How to complete this task
The lines to reproduce from the material below are those from the one containing "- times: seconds" through the one containing "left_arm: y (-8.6", both included; write them out exactly and add nothing.
(Beginning of Provided records)
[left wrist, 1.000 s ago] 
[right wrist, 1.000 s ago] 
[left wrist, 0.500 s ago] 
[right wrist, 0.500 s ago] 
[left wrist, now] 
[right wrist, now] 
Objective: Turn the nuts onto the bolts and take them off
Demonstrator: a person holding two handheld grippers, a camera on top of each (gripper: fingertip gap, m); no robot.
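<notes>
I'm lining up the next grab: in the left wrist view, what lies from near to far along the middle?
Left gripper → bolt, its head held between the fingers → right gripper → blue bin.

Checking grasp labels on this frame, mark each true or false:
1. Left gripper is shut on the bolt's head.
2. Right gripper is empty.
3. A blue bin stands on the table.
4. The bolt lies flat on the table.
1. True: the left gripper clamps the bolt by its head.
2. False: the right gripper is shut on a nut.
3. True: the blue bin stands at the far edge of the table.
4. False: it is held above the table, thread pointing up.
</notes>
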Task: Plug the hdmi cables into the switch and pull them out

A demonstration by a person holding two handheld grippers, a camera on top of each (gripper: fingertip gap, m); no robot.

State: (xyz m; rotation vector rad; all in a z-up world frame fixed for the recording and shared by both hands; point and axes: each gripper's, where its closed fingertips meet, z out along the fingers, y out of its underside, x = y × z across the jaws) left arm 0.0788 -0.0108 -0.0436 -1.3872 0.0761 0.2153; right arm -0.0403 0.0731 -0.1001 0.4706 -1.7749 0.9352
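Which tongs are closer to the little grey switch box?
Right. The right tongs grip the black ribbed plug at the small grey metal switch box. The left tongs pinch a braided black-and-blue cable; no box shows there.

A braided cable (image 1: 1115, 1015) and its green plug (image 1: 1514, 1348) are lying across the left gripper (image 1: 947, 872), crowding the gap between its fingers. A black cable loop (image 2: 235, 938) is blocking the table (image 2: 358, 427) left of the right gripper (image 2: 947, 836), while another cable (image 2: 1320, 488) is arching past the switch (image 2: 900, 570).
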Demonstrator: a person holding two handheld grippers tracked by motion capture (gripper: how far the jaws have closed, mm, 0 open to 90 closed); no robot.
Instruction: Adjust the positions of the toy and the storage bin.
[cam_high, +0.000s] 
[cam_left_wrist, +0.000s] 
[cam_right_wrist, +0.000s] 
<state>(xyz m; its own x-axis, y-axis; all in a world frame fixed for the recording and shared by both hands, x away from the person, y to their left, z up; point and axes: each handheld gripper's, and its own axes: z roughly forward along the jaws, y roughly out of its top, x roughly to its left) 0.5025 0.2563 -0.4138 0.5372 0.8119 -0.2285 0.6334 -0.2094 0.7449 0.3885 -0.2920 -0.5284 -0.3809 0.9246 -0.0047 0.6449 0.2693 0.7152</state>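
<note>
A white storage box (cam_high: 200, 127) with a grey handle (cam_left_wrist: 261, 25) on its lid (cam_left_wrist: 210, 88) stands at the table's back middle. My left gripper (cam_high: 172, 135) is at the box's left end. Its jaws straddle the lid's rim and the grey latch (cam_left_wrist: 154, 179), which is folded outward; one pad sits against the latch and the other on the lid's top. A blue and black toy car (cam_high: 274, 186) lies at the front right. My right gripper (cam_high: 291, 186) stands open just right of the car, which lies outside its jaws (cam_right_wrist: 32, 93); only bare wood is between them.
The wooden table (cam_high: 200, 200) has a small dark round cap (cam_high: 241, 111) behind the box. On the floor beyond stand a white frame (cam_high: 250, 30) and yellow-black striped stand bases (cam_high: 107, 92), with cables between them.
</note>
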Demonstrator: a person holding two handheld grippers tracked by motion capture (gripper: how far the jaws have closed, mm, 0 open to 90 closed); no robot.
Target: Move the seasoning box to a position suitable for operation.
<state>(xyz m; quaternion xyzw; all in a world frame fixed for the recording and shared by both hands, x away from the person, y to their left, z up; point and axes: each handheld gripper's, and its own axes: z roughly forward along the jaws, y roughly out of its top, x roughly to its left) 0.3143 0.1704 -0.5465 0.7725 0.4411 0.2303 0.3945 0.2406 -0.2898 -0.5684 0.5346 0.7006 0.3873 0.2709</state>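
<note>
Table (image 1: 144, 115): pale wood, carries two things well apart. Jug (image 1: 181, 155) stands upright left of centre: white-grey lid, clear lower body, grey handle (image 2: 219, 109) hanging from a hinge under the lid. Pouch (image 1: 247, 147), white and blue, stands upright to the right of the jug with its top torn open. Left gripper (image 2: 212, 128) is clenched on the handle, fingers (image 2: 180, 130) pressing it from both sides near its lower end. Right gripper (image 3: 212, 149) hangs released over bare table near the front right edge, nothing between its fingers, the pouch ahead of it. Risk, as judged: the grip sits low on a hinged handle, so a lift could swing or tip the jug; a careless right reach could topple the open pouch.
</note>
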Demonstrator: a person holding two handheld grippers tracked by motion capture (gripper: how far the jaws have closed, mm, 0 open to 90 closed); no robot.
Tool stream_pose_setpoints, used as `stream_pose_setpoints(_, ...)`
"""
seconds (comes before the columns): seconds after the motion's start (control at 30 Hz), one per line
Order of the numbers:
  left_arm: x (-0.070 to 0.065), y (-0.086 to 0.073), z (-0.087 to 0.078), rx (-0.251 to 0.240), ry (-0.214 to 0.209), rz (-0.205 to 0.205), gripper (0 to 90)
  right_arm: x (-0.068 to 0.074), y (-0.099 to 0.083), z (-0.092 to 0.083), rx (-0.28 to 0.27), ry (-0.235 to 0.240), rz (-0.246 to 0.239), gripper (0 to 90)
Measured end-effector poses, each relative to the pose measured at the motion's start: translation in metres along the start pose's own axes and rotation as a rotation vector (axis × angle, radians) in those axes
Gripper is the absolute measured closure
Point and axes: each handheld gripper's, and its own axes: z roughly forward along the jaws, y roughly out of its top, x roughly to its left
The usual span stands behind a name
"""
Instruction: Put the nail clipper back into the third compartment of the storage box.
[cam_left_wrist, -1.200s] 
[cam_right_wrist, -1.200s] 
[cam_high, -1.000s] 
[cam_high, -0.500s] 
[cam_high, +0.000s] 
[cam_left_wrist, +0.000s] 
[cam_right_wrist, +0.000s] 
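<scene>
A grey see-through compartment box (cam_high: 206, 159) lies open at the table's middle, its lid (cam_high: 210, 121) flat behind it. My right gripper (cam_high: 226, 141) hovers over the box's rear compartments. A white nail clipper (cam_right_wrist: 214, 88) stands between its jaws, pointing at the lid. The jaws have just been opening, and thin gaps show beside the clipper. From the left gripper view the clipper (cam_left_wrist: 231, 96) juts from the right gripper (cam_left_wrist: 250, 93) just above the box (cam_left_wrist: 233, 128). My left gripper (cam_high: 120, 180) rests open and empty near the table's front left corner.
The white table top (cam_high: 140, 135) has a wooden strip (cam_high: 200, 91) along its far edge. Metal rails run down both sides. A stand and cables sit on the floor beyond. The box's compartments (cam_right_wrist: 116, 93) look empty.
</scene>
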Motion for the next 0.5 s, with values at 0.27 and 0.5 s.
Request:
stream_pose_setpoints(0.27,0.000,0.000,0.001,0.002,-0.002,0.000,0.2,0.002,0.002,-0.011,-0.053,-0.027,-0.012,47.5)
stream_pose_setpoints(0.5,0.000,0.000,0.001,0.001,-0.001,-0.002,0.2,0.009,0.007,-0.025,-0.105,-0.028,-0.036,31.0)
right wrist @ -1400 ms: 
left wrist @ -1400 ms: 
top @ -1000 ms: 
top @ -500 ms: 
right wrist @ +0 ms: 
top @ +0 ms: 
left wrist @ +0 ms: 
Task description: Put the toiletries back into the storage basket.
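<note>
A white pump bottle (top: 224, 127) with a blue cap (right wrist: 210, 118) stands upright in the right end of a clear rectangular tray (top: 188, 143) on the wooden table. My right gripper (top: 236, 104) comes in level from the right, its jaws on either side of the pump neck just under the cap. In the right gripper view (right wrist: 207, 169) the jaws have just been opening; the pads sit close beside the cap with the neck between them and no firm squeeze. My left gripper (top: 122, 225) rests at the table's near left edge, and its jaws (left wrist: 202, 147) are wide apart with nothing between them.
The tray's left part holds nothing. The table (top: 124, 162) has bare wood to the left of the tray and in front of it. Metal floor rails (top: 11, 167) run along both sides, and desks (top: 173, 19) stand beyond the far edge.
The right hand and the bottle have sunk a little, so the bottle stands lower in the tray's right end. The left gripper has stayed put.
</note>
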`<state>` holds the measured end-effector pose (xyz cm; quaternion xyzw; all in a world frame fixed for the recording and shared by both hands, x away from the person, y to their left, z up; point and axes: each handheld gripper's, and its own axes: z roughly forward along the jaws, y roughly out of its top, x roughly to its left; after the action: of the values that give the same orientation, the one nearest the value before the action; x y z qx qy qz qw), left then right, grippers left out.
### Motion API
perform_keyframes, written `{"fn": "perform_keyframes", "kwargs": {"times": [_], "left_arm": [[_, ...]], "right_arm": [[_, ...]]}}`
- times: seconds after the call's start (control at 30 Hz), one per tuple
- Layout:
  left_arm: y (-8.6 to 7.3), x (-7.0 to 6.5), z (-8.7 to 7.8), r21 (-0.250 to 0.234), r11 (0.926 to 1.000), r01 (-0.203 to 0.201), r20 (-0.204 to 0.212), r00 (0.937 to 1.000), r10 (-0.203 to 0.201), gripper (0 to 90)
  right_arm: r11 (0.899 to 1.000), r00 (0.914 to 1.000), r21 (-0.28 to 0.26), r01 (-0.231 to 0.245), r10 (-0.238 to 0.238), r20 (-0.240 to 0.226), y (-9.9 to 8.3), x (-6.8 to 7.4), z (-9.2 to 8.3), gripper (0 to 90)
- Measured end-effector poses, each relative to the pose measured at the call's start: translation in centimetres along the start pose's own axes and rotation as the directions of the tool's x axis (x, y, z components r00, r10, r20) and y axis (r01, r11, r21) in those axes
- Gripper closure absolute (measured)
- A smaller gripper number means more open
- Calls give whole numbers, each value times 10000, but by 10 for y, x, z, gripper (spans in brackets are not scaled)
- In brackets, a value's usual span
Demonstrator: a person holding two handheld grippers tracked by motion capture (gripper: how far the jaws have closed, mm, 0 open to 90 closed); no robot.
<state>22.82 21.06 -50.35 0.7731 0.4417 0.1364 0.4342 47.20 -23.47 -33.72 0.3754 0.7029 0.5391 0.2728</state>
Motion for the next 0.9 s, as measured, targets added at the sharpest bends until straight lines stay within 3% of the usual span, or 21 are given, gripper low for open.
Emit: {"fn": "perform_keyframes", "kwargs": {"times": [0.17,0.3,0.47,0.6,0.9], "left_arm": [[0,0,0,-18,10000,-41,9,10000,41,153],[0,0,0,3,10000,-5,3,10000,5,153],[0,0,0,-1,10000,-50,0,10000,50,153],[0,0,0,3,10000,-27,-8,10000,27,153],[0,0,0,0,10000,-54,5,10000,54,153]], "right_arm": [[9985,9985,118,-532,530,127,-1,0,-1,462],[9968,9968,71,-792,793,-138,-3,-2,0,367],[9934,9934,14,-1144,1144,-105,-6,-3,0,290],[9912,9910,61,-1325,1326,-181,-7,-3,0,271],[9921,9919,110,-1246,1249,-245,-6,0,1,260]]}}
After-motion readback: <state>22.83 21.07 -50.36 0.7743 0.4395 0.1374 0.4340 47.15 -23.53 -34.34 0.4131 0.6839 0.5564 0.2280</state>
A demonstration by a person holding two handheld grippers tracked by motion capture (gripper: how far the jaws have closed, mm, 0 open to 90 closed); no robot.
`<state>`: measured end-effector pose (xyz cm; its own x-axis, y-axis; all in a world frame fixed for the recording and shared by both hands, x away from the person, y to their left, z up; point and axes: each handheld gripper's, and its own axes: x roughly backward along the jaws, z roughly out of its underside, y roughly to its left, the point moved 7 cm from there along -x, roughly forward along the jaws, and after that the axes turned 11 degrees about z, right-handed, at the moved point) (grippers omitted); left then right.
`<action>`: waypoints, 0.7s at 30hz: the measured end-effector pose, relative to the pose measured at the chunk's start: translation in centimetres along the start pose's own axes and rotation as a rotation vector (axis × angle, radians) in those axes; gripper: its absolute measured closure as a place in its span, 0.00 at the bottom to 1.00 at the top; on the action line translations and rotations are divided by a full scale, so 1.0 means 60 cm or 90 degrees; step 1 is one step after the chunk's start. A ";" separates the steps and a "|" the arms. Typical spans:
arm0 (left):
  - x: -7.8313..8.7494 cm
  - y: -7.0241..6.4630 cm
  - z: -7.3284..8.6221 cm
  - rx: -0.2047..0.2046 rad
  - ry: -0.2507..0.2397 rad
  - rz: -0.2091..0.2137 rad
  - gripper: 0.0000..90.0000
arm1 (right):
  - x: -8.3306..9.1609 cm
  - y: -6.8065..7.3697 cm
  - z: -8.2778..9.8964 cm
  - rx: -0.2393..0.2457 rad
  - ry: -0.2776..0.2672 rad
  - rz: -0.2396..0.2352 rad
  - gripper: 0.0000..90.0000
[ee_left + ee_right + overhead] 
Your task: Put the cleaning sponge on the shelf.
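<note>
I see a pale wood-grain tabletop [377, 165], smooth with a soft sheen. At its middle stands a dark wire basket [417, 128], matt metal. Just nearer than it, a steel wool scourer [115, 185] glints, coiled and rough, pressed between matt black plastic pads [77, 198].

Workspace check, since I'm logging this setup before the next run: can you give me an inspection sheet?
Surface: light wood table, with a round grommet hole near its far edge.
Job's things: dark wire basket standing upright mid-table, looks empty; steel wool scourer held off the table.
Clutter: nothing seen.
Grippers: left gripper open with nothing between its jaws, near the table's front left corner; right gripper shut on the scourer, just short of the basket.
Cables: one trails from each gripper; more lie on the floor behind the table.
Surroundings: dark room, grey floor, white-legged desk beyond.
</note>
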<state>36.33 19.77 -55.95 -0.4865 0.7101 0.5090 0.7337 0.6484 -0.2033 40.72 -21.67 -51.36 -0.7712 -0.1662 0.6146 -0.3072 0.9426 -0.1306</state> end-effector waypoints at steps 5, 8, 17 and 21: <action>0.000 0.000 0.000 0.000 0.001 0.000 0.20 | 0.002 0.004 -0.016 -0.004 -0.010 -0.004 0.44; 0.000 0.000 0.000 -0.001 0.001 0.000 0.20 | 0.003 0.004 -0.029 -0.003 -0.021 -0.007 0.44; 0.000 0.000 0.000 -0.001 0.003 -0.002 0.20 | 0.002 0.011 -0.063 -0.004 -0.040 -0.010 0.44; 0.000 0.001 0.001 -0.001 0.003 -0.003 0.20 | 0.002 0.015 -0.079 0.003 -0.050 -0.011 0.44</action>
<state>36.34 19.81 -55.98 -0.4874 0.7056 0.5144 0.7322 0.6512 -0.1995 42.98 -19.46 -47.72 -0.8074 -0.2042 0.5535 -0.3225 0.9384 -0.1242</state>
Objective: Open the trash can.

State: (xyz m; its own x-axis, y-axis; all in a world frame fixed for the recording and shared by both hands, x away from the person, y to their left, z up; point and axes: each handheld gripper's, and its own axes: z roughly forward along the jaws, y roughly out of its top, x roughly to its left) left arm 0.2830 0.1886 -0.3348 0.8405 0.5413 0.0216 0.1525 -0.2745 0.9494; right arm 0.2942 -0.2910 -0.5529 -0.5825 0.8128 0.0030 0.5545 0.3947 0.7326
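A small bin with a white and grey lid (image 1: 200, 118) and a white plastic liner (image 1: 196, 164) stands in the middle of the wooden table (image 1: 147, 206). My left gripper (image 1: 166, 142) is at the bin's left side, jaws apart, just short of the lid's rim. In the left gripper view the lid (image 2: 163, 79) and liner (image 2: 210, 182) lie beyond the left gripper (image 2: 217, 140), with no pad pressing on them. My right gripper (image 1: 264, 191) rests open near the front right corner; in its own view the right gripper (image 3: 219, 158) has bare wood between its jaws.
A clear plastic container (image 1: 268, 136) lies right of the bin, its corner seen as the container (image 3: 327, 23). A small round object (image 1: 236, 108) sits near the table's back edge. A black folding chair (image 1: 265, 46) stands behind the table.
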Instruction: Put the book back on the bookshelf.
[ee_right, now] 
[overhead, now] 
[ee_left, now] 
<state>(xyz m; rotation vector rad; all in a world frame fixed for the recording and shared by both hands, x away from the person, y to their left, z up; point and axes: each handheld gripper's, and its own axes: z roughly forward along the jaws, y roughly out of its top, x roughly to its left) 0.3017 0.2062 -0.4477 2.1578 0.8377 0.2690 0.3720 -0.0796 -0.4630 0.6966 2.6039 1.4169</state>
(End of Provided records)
The completed task
- times: seconds after the call's start (control at 30 Hz), one per tuple
- Layout:
  left_arm: y (-8.6 to 7.3), x (-7.0 to 6.5), z (-8.7 to 7.8), r21 (-0.250 to 0.234), r11 (0.926 to 1.000), r01 (-0.203 to 0.201), r20 (-0.204 to 0.212), r00 (0.937 to 1.000), r10 (-0.203 to 0.201), gripper (0 to 90)

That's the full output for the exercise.